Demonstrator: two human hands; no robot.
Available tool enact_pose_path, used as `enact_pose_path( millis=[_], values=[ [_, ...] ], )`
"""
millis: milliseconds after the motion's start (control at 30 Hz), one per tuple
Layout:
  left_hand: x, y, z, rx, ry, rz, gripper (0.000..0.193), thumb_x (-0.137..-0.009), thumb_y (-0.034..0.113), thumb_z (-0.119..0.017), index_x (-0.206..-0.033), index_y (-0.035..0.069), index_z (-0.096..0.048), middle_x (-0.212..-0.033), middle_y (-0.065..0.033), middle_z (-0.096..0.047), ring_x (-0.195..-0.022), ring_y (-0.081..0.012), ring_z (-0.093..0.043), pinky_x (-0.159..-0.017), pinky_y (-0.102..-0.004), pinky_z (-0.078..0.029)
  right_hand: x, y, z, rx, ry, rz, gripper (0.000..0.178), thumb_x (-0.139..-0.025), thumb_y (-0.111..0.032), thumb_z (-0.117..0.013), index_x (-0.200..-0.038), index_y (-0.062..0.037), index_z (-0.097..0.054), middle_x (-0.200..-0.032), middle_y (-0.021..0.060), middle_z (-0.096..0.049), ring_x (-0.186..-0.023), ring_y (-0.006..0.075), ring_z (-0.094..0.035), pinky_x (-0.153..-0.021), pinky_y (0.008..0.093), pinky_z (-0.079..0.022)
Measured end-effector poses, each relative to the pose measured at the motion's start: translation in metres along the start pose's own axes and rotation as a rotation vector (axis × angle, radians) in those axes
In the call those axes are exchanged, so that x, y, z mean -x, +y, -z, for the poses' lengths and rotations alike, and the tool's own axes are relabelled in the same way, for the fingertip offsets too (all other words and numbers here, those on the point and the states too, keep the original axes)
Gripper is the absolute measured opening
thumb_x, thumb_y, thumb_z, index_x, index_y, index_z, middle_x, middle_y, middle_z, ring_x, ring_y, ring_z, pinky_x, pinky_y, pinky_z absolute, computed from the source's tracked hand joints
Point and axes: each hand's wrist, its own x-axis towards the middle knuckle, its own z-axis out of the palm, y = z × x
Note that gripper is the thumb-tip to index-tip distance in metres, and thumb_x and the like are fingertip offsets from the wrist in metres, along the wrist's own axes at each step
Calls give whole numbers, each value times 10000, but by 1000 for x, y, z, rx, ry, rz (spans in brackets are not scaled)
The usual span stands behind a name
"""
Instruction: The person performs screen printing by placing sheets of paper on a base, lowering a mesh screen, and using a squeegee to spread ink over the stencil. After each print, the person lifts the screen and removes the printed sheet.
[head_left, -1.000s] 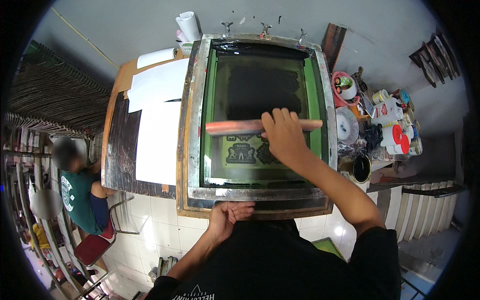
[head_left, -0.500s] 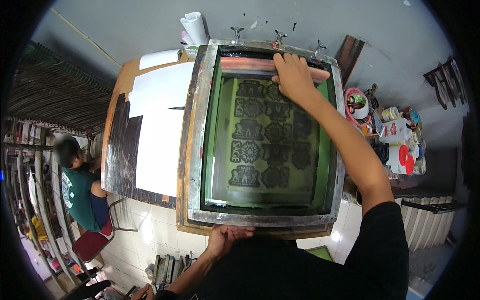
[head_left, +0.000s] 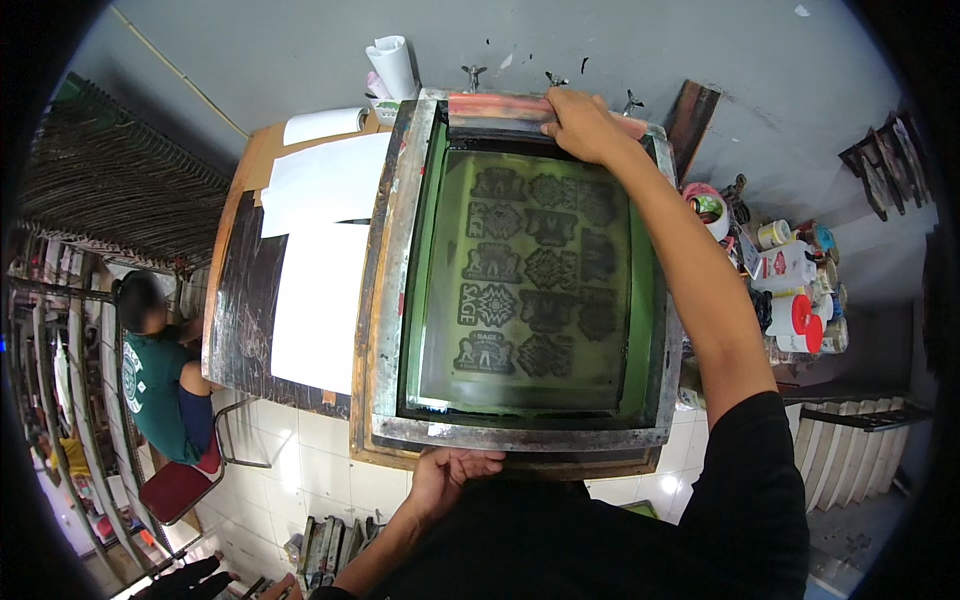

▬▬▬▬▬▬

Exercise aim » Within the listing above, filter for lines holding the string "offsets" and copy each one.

Response area »
In the call those axes are exchanged, so that x, y, z mean -x, +y, -z, for the poses' lengths and rotations alike, and the tool's own axes are relabelled in the same way, for the fingertip offsets too (all other words and numbers here, those on the point and the states too, keep the original axes)
Note that gripper is the thumb-tip to index-tip distance in metres, and thumb_x and the like are fingertip offsets from the wrist in metres, along the wrist's own axes at each step

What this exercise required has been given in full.